After this understanding with his daughter, Mr. Haggard felt

quite easy in his mind about Oswald Pentreath. He knew that Naomi had the higher and nobler nature; that union with her would be moral elevation for Oswald; and he thought it a small thing that the conventionalities should be outraged a little by the marriage of the Squire's son with a grocer's daughter. Again, he had enjoyed so much respect and even reverence from his fellow-men in Combhollow, that he may naturally have fancied himself as great a man as the Squire.
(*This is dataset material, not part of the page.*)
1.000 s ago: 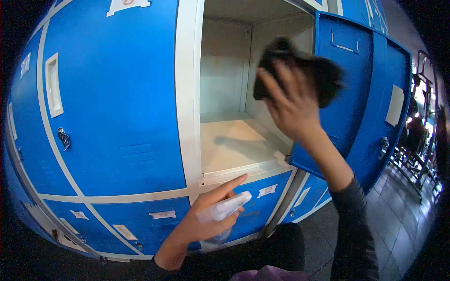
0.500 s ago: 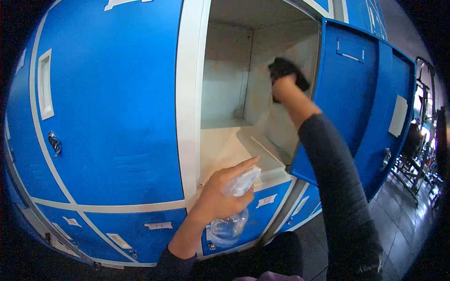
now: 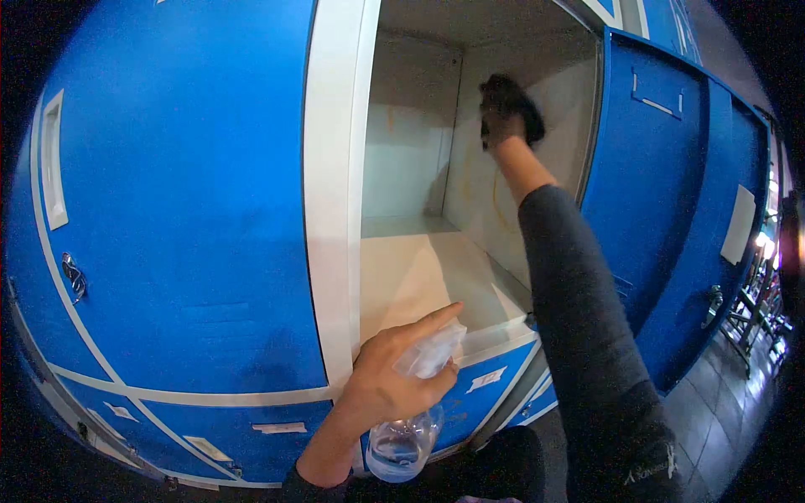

He knew that he was better liked and trusted, and that in any conflict between the two powers he could command a majority.

He had told his sister and his children that adventure of his on the way to Penmoyle. Naomi had listened with interest, warmly approving her father's conduct to the waif. Judith had taken a chilling view of the whole thing, and had opined that Joshua would live to repent his benevolence.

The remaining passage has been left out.